From the line below that contains "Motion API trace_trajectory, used" to the line that contains "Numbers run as", repeat every line exactly, both ends included, and nothing else.

######

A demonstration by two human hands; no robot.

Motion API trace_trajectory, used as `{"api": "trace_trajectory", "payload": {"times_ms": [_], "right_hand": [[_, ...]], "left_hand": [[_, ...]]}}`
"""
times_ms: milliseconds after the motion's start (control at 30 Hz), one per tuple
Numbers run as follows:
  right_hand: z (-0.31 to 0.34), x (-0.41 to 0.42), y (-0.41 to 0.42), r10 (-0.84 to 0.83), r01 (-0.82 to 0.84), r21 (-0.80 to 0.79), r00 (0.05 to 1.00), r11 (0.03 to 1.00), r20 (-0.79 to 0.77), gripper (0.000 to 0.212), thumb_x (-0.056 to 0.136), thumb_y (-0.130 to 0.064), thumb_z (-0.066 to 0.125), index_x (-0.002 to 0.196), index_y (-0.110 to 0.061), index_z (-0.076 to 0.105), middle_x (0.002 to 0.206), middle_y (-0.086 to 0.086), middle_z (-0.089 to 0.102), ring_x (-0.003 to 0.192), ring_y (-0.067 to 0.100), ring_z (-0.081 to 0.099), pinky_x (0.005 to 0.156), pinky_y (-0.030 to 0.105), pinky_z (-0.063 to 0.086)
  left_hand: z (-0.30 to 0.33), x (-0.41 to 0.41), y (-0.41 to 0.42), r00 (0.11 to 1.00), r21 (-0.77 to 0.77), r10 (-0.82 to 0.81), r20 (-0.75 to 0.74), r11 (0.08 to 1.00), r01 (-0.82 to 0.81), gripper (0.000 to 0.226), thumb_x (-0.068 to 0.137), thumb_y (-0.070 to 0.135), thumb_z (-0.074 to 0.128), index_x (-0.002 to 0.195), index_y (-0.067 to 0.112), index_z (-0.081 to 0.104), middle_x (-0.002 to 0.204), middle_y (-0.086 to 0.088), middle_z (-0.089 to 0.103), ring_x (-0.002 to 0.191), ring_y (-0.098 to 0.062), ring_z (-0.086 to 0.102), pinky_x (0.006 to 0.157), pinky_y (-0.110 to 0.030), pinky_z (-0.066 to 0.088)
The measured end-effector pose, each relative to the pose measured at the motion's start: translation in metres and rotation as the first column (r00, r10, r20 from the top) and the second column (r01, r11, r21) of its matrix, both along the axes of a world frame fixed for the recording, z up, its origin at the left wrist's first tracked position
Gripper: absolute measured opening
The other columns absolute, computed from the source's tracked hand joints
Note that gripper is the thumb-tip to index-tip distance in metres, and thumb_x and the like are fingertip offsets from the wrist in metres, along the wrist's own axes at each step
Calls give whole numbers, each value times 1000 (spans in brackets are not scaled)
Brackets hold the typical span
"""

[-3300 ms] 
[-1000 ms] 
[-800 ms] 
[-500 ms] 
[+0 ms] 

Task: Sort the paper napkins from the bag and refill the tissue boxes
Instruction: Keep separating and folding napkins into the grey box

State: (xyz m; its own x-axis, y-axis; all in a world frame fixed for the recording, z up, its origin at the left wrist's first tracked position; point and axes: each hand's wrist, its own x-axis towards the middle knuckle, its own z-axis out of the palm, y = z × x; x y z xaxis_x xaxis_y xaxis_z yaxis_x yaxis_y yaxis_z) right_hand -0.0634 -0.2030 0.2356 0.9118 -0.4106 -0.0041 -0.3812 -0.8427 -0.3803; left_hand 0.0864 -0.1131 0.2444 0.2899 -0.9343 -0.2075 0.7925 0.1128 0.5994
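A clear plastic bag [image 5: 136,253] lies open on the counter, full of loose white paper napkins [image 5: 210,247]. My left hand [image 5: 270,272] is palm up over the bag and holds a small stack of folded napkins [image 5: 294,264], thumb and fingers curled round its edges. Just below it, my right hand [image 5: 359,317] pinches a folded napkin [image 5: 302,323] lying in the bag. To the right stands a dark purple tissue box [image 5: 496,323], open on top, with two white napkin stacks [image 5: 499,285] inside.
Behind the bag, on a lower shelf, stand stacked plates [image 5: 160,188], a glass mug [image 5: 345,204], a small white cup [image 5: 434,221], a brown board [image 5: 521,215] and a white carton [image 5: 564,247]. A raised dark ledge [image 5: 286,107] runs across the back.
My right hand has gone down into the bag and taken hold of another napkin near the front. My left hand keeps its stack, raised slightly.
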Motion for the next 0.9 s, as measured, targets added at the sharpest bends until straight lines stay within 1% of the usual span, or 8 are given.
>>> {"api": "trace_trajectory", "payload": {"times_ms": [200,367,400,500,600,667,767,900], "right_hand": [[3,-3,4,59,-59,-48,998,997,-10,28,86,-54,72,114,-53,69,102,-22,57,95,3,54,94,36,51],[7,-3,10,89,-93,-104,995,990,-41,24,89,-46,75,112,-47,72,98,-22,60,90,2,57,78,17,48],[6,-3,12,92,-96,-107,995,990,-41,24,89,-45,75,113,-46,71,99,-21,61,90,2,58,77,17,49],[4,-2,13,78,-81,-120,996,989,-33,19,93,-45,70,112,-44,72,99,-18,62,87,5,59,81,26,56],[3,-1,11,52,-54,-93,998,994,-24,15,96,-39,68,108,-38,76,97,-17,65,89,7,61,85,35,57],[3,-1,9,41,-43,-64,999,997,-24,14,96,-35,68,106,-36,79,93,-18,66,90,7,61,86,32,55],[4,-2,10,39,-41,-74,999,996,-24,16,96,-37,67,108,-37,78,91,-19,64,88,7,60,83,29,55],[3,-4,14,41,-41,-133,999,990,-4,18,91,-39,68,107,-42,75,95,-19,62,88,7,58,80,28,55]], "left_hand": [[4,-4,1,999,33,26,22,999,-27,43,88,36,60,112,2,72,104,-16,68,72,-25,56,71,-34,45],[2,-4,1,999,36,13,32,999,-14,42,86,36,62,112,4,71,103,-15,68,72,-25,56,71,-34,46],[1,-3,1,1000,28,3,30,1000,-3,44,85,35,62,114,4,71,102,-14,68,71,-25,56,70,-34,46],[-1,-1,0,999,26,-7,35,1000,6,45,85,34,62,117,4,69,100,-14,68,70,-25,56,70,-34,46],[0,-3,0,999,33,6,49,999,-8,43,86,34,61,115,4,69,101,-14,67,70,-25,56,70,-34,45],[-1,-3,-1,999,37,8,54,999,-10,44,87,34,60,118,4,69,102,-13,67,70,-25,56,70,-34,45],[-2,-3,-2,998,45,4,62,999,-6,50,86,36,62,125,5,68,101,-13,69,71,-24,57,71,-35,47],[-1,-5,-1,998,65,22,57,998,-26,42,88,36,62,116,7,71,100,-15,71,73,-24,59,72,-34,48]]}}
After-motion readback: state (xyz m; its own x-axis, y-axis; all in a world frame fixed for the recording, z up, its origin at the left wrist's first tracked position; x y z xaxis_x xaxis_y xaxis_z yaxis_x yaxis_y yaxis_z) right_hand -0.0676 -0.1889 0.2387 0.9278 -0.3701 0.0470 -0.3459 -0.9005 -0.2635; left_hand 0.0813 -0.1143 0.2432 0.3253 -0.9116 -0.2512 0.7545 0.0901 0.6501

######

▸ **Solution to this exercise**
Motion API trace_trajectory, used as `{"api": "trace_trajectory", "payload": {"times_ms": [_], "right_hand": [[_, ...]], "left_hand": [[_, ...]]}}`
"""
times_ms: milliseconds after the motion's start (control at 30 Hz), one per tuple
Numbers run as follows:

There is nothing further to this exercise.